Borax Formula Comparison Tests
Alternatives to Formula B
Concrobium, based on washing soda, baking soda, and TSP, is highly regarded and did well in side-by-side testing. It consistently finished second, behind the borax formulation, but at $22 per gallon.
I’ve probably used 50 gallons or more of this formulation over the last 10 years, much of it on basement carpets, but quite a few gallons on carpeted cabin liners and inside lockers. I’ve shared it with many people and received nothing but positive, often amazed, reviews. It’s simple chemistry, but so far, no one puts it in a bottle.
Formula B Mold Remover
Formula B is made with borax and washing soda, which can be found in the grocery store, and trisodium phosphate (TSP), which is sold in the paint departments of most hardware stores.
- To 1 gallon of warm water, add
- 1/4 cup borax
- 2 tablespoons TSP (not TSP substitute)
- 2 tablespoons washing soda
Shake the mixture vigorously for a few moments, then swirl it every few minutes. The powder should all dissolve in less than 5 minutes.

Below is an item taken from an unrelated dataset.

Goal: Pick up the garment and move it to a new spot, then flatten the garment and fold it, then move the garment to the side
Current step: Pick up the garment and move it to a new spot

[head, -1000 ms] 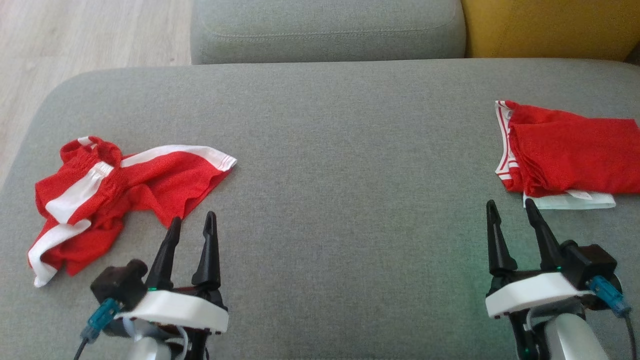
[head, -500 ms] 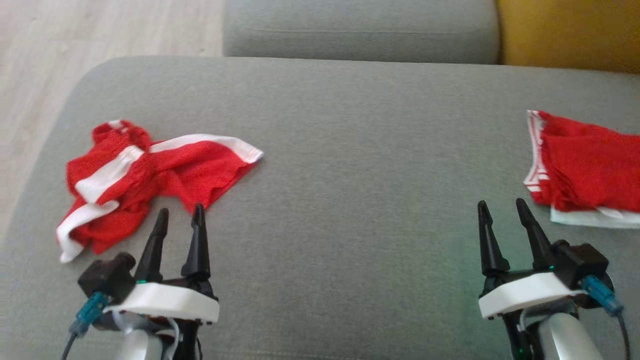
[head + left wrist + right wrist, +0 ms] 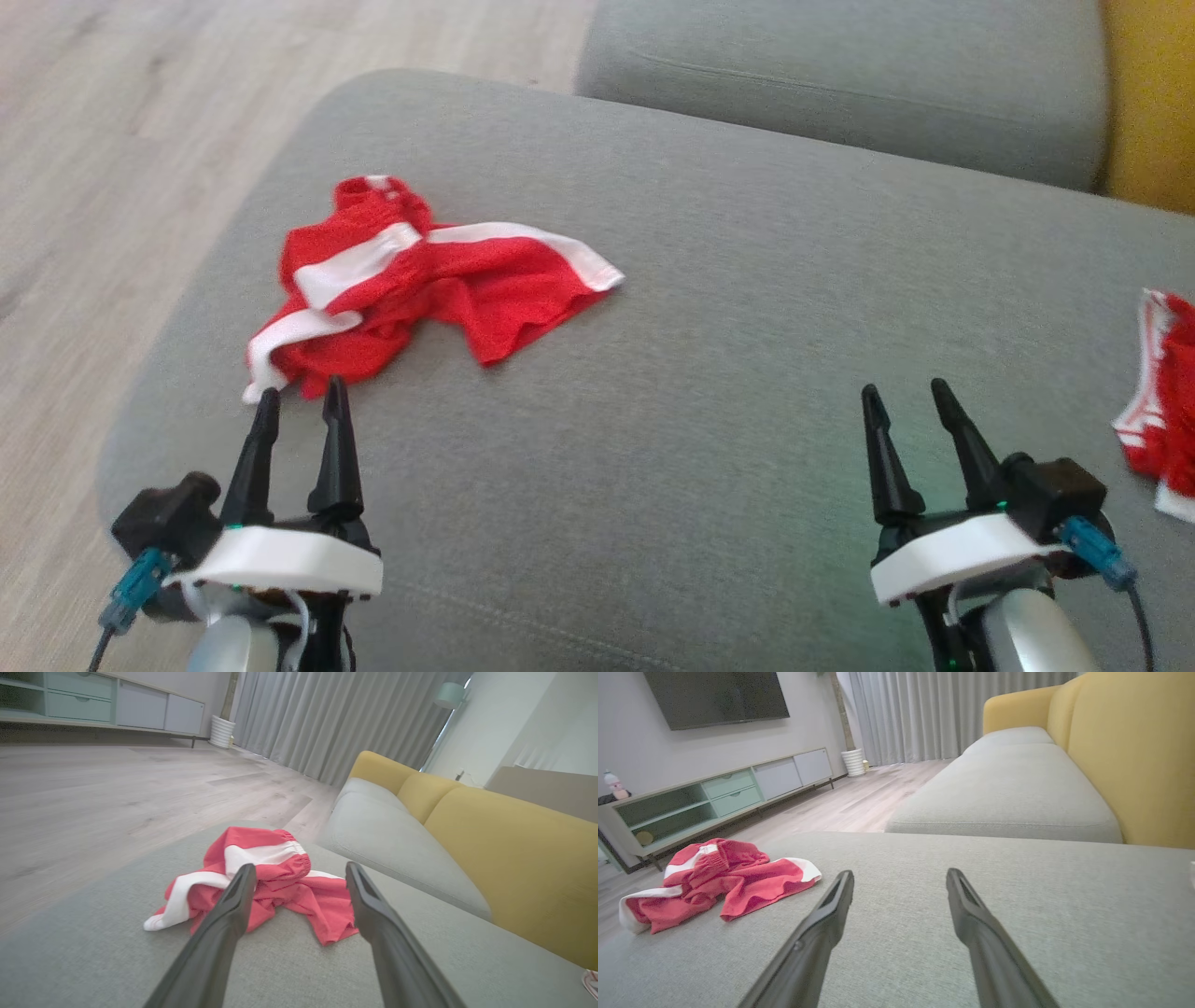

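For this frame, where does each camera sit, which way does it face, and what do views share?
Head view: on the head, looking down at the grey cushion; left hand and right hand, both open, at the bottom.
Left wrist view: low over the cushion, facing the red shorts and yellow sofa back; its two fingers.
Right wrist view: low, facing along the cushion toward a TV cabinet; its two fingers.
Shared: all three show the red shorts.

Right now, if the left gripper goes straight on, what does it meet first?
Probably the crumpled red-and-white shorts, lying just beyond the left gripper on the grey cushion; depth unclear.
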Motion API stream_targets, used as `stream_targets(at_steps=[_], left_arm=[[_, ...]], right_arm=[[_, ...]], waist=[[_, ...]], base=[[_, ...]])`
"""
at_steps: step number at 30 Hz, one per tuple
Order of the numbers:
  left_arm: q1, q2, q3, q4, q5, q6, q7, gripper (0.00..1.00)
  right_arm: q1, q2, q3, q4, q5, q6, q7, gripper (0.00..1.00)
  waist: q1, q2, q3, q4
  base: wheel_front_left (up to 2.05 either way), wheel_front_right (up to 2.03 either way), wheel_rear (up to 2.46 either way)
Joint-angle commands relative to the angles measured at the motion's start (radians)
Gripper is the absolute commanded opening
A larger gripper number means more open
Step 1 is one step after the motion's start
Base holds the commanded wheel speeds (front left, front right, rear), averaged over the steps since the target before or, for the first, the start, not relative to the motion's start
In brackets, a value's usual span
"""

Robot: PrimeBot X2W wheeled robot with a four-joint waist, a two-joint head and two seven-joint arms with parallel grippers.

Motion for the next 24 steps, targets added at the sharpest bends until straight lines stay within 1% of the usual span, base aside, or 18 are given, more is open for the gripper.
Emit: stream_targets(at_steps=[1, 3, 6, 11, 14, 19, 24], left_arm=[[-0.036, 0.01, 0.032, -0.031, 0.0, -0.001, -0.005, 1.0], [-0.029, 0.01, 0.035, -0.032, -0.002, 0.001, -0.005, 1.0], [-0.027, 0.01, 0.033, -0.032, -0.006, 0.0, -0.005, 1.0], [-0.029, 0.01, 0.028, -0.033, -0.008, 0.001, -0.005, 1.0], [-0.03, 0.01, 0.033, -0.035, -0.009, 0.003, -0.005, 1.0], [-0.046, 0.01, 0.073, -0.04, -0.019, 0.006, -0.005, 1.0], [-0.098, 0.01, 0.132, -0.013, 0.002, -0.018, -0.005, 1.0]], right_arm=[[-0.03, -0.001, 0.031, -0.025, 0.004, 0.003, -0.009, 1.0], [-0.031, -0.001, 0.04, -0.019, 0.009, 0.003, -0.01, 1.0], [-0.032, -0.001, 0.045, -0.015, 0.012, 0.003, -0.01, 1.0], [-0.035, -0.001, 0.055, -0.007, 0.017, 0.003, -0.011, 1.0], [-0.037, -0.001, 0.061, -0.005, 0.019, 0.003, -0.011, 1.0], [-0.049, -0.001, 0.07, -0.005, 0.024, 0.003, -0.006, 1.0], [-0.069, -0.001, 0.053, -0.025, 0.008, 0.003, 0.005, 1.0]], waist=[[0.0, -0.0001, -0.007, 0.043], [0.0, -0.0001, -0.008, 0.075], [0.0, -0.0001, -0.006, 0.1], [0.0, -0.0001, -0.003, 0.115], [0.0, -0.0001, 0.0, 0.112], [0.0, -0.0001, 0.017, 0.085], [0.0, -0.0001, 0.065, 0.041]], base=[[0.0, 0.0, 0.0], [0.0, 0.0, 0.0], [0.0, 0.0, 0.0], [0.0, 0.0, 0.0], [0.0, 0.0, 0.0], [0.0, 0.0, 0.0], [0.0, 0.0, 0.0]])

One of the primary features of this product is that it does not require rinsing. If formulated at this strength and the free liquid is removed by sponging or vacuuming, the residue that remains will be just sufficient to prevent the return of mildew without being noticeable.
For severe cases, the concentration may be doubled. But do NOT increase the concentration beyond this in the expectation that more is better. That will not make it more effective at cleaning.